Eran tal cual para cual. Una amistad entre dos militares con pedigrí delictivo. Uno, Chávez, con una larga tradición subversiva en la oscuridad de los cuarteles preparando el golpe de Estado con el que intentó a poner fin a la joven democracia venezolana. El otro, Ahmadinejad, con una igualmente  larga  tradición de ejercicio terrorista creando lo que se conocería como el Basij, una fuerza paramilitar formada por voluntarios, fundada por órdenes del ayatolá Jomeini en noviembre de 1979.De esa amistad surgió también la alianza entre el chavismo y el grupo terrorista Hezbolá. 

Una alianza que dejó de ser secreta-a declaración de parte relevo de pruebas, dice un lugar común jurídico- el 25 de enero del año 2019, cuando después de la juramentación del presidente de la Asamblea Nacional Juan Guaidó, como presidente interino de Venezuela, una delegación de activistas de la organización terrorista visitó la sede de la Embajada de Venezuela en Beirut para ratificar su apoyo a Maduro, el presidente usurpador.

No olvidemos que Hezbolá, o Hezbollah en su expresión menos castellanizada, que significa “Partido de Dios”, es una organización musulmana chií, la mayoría religiosa del Líbano,  que fue fundada en en 1982, como respuesta a la intervención militar israelí de ese momento. Los miembros del “Partido de Dios” fueron  entrenados, organizados y dirigidos por agentes de la Guardia Revolucionaria iraní, organismo del cual, no lo olvidemos, fue miembro fundador Ahmadinejad.

Todo esta retorcida urdimbre es lo que explica el apoyo incondicional del gobierno de Maduro a Bashar al-Ásad  en la guerra civil que desde el 2014 se produce en la República Árabe de Siria. En esa guerra, Rusia e Irán, apoyan al Gobierno sirio que combate al Estado Islámico -grupos islamistas apoyado por Turquía- y las fuerzas democráticas de Siria, apoyada por los EE. UU. Y Hezbollá es el gran instrumento militar iraní.

 En consecuencia, el gobierno venezolano, siguiendo el principio de “los enemigo de mi amigos son mis enemigos”, juega del lado de un gobernante que no tiene nada de demócrata, gobierna a Siria desde hace veinte años y seguramente aspira superar a su padre, Háfez al-Asad, quien también gobernó la sufrida nación del Medio oriente  durante 29 años hasta que sólo la muerte logró sacarlo del poder. Entre ambos ya suman medio siglo al mando.

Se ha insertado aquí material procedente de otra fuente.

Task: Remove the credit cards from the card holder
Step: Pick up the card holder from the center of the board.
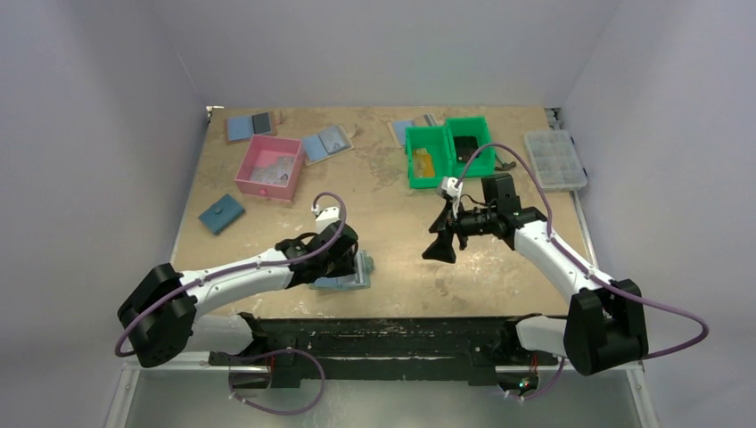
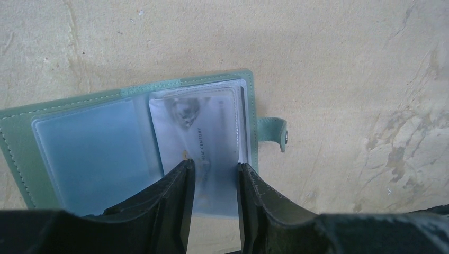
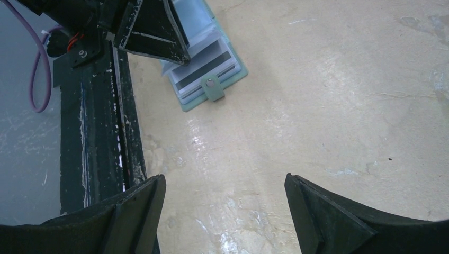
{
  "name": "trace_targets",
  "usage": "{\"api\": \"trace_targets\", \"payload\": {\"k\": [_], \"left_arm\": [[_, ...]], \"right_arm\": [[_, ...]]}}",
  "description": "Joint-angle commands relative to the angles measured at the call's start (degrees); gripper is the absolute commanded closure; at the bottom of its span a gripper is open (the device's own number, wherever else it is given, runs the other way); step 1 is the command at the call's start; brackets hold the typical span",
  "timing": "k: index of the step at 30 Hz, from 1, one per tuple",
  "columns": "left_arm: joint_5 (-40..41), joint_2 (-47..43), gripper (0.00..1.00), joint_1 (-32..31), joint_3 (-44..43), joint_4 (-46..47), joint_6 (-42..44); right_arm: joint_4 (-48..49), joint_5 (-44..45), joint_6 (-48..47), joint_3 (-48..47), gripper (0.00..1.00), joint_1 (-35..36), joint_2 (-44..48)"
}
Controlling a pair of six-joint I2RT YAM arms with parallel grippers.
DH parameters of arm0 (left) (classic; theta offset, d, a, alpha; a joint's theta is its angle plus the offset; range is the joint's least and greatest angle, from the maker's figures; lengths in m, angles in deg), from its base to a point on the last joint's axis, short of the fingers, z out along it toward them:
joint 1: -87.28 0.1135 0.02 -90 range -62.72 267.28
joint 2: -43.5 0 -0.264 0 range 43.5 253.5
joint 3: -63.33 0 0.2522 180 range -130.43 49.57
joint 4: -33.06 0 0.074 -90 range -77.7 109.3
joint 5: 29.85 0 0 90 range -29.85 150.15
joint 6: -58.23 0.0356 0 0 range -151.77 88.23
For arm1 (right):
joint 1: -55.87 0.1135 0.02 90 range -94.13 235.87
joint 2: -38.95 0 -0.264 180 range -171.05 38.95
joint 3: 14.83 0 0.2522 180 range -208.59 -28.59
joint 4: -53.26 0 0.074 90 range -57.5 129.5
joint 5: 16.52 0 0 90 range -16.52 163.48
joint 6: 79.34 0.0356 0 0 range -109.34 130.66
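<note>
Grey-green and spread open near the table's (image 2: 344, 63) front edge, the holder (image 2: 16, 132) has the left gripper's (image 2: 216, 168) narrowed fingers (image 2: 169, 201) flanking 1 pale sleeved card (image 2: 212, 132), seemingly to draw it out, though I cannot tell if they pinch, while the right gripper (image 3: 223, 180) hovers spread wide.

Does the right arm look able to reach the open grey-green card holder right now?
Probably only the snap-tab end of the grey-green card holder: the right gripper hangs open nearby, but the left gripper covers its sleeves.
</note>
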Motion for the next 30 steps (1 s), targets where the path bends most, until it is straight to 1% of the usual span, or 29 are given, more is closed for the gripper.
{"api": "trace_targets", "payload": {"k": [1,7,11,15,18,20,22,26,30], "left_arm": [[-1.30,-4.02,0.64,1.43,1.70,2.98,0.94],[-2.40,-6.03,0.66,3.24,3.80,3.29,0.73],[-5.41,-7.46,0.69,4.51,6.19,7.05,0.91],[-8.44,-8.38,0.70,5.23,8.11,11.76,0.71],[-9.55,-8.33,0.70,5.50,8.81,13.42,0.59],[-10.27,-8.03,0.70,5.64,9.23,14.34,0.39],[-10.68,-7.69,0.70,5.80,9.67,15.32,0.09],[-10.95,-6.60,0.71,6.08,10.08,16.83,-0.72],[-11.20,-6.32,0.71,6.11,11.80,20.53,-3.05]], "right_arm": [[0.09,-0.98,0.49,-2.04,0.08,0.46,0.09],[0.09,-0.98,0.53,-2.07,0.08,0.50,0.09],[0.09,-1.31,0.63,-1.96,0.08,1.02,-0.36],[0.22,-1.51,0.76,-2.03,0.08,3.31,-1.91],[0.91,-3.90,1.02,-2.13,0.08,5.86,-3.71],[3.04,-5.39,2.21,-1.99,0.10,8.39,-4.87],[7.38,-4.51,6.60,-2.06,0.12,12.32,-6.12],[20.36,0.75,18.49,-2.41,0.13,19.60,-9.55],[30.35,5.44,29.85,-3.30,0.15,22.38,-13.72]]}}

Por qué extrañarnos entonces que el general Padrino, el jefe de la guardia pretoriana que mantiene en el poder la tiranía de Maduro, entre en éxtasis celebrando como un héroe al general iraní Soleimani, el hombre recién asesinado por los misiles de Putin, y afirme,  no se sabe si ingenua o cínicamente, que era un “hombre de paz”.  Alguien que “enseñó la virtud sobre la humanidad”

Al final los deseos del Comandante Galáctico son un legado. Un dogma.  No se discuten. Y la fascinación por los hombres de mando sin límites, por los tiranos, no es una opción, es una tradición ideológica del chavismo. Seguramente debe estarse preparando la entrega pos mortemde una réplica de la espada de Bolívar a este jefe militar iraní que en vida no la recibió.